The acidity of feijoas, which you might compare to passionfruit, makes them perfect for baking, and I’ve found that even people who’ve never eaten a feijoa before think this pie is delicious. The idea came from a recipe for papaya and lime meringue pie that will appear in a fantastic upcoming Balinese cookbook by Janet De Neefe, that I worked on recently as an editor. (Thanks Janet!)

Feijoa and lime meringue pie

shortcrust pastry (your favourite recipe)

Filling
300 g feijoa pulp
110 g (½ cup) sugar
1/3 cup cornflour (cornstarch)
pinch of salt
90 ml lime juice
40 g butter
3 egg yolks, lightly beaten

Meringue
3 egg whites
pinch of salt
75 g (1/3 cup) caster (superfine) sugar

Brush a 26 cm tart tin with melted butter and dust it with flour. Roll out the pastry until large enough to cover the tin, but not too thinly, and lay it inside the tin. Trim off the excess pastry. Chill in the refrigerator for 30 minutes.

Preheat the oven to 180°C. Line the pastry shell with baking paper and fill with baking weights or rice. Bake for 15 minutes, then lift out the baking paper and rice and bake for another 5 minutes, or until lightly golden.

While the pastry shell is cooking, make the filling. Blend the feijoa pulp until smooth. Put the sugar, cornflour and salt in a saucepan and stir to combine. Stir in the feijoa pulp and lime juice and place over gentle heat. Bring to the boil, stirring regularly so the mixture doesn’t catch on the bottom. The mixture should become quite thick. Once boiling, remove from the heat and stir in the butter. Add the egg yolks and stir well. Return to very gentle heat and stir for a few more minutes, until the mixture is quite hot to touch and steam is rising from the surface. Remove from the heat.

To make the meringue, put the egg whites in a bowl and beat to firm peaks. Add the salt and sugar and beat until very thick and glossy.

Spread the warm feijoa filling inside the baked pastry shell. Cover with the meringue and use the back of a spoon to make decorative swirls through the meringue, or pull it up into mini peaks. Bake in the oven for around 10 minutes, until the meringue is lightly golden. Leave to cool to room temperature before serving.

Serves 10

2 thoughts on “Feijoa and lime meringue pie”
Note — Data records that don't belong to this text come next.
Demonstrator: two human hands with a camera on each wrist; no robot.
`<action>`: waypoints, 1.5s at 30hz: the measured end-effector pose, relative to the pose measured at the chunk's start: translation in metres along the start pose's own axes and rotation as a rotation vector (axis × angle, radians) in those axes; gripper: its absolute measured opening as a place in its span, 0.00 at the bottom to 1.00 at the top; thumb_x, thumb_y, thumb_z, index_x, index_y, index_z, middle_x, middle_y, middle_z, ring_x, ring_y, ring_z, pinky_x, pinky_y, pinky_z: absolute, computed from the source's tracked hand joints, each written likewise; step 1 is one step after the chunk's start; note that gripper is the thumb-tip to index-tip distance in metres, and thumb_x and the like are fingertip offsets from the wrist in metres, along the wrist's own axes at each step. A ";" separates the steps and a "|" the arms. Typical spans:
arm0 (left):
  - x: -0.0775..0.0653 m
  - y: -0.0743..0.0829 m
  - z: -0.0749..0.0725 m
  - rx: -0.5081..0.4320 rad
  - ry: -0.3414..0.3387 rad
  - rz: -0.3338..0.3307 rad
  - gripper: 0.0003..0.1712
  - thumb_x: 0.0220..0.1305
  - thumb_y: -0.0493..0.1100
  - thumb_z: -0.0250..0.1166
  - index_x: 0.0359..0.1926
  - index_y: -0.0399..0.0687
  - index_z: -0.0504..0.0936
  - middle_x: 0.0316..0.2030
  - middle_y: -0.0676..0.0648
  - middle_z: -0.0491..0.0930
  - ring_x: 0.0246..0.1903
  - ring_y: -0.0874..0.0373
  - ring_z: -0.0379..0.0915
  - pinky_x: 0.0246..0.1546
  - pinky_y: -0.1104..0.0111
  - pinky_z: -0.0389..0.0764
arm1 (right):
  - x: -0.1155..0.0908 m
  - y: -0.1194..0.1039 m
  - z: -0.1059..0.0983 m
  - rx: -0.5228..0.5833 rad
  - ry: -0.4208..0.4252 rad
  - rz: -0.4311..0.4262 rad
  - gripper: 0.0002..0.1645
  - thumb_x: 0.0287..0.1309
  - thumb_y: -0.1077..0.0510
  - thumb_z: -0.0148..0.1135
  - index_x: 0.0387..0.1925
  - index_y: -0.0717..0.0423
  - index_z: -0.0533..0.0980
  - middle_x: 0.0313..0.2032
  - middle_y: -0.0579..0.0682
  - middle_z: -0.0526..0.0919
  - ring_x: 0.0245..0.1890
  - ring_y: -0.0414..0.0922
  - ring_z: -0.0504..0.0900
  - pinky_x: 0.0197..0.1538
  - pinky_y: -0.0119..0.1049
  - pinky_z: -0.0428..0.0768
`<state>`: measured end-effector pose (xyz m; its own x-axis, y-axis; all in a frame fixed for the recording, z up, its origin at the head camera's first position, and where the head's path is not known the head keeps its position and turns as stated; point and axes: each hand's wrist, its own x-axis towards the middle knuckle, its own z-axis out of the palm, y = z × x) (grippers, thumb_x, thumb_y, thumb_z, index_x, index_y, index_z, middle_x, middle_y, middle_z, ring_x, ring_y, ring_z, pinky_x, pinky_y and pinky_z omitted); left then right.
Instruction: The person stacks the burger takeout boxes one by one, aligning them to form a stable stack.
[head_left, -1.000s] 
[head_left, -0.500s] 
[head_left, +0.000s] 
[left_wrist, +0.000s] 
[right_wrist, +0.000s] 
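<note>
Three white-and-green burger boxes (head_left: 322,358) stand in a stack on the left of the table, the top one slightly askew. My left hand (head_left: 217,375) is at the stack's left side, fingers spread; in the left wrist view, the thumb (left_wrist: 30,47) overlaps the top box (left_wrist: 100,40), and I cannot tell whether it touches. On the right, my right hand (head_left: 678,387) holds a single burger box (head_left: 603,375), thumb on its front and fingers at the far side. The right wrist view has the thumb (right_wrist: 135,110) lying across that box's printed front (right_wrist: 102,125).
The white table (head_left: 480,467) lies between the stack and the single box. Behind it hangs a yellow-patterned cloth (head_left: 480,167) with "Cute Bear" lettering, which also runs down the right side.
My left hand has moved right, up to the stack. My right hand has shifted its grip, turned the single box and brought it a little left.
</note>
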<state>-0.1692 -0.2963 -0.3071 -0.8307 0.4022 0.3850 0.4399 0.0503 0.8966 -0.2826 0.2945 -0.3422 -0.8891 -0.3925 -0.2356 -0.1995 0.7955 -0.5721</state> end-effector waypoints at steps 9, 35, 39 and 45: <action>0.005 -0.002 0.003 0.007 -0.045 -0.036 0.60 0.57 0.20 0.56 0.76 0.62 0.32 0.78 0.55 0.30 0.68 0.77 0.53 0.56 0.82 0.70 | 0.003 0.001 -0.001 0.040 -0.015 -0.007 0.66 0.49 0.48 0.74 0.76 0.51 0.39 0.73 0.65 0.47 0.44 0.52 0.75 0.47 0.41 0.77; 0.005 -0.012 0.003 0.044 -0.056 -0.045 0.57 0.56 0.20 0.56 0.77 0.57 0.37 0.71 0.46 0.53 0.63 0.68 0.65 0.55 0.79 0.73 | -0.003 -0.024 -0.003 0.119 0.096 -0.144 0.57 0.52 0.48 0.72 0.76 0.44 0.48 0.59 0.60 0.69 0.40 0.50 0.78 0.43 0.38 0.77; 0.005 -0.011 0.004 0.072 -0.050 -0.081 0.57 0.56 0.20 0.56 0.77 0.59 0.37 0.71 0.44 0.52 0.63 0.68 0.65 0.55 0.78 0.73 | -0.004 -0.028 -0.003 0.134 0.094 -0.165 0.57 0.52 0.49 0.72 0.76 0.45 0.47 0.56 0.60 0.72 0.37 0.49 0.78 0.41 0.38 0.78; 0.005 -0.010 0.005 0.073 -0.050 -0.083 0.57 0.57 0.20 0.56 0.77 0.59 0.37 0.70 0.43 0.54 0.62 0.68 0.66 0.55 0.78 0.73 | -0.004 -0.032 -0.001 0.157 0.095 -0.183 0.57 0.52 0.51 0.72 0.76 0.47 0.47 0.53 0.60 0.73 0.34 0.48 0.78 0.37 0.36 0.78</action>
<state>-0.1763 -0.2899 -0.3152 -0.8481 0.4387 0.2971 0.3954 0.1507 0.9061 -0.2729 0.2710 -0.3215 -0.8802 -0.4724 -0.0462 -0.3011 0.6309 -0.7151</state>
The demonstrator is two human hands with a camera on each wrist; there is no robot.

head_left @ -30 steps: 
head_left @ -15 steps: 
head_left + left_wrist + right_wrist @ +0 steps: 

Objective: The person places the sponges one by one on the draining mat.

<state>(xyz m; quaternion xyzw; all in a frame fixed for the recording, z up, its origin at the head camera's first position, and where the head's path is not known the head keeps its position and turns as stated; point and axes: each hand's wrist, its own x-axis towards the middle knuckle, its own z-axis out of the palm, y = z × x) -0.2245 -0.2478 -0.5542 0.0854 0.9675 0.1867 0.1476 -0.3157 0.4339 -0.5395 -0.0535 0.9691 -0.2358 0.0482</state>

  1. Ooh, my favorite! Well, second maybe to pecan, or chocolate pecan, or maybe coconut…but right up there! It’s always so impressive but not that hard, really. Your top is just lovely with all of the little peaks 🙂 I love that lemon pie filling mix–add a little lemon zest and juice and you can make a lovely lemon curd (which otherwise feels like a lot of work!)